Work request:
Within the material below, how many lines contain the word "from"? Give that number only.

====

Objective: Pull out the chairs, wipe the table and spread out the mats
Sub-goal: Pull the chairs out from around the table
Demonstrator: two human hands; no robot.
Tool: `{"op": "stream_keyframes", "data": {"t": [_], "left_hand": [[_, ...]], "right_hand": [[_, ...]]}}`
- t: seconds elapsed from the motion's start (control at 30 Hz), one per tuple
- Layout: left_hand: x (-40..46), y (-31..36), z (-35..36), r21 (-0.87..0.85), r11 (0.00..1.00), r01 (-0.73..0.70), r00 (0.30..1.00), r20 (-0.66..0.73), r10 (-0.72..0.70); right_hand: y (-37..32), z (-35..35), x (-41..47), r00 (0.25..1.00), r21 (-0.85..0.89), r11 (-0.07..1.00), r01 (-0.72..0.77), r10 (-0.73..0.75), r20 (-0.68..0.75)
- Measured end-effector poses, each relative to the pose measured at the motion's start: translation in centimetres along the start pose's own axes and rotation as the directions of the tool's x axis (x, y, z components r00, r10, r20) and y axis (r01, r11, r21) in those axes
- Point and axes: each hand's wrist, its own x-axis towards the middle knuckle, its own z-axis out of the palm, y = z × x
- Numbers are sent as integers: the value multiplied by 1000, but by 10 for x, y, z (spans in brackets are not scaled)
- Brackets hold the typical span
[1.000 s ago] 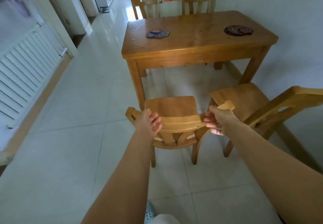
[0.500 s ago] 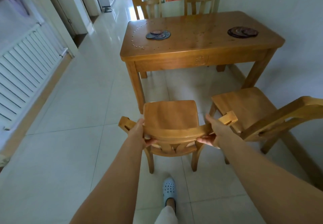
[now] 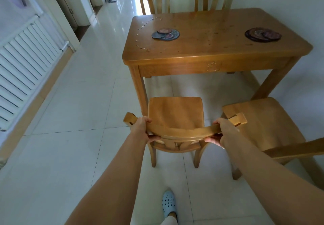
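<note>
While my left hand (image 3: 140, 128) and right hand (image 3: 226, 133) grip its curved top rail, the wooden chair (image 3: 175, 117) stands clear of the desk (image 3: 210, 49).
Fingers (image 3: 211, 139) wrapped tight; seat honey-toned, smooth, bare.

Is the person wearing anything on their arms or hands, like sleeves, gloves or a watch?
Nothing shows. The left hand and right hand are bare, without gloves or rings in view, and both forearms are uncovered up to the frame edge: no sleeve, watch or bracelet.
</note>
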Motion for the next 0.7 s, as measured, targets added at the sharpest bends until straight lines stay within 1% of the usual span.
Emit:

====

Task solution:
2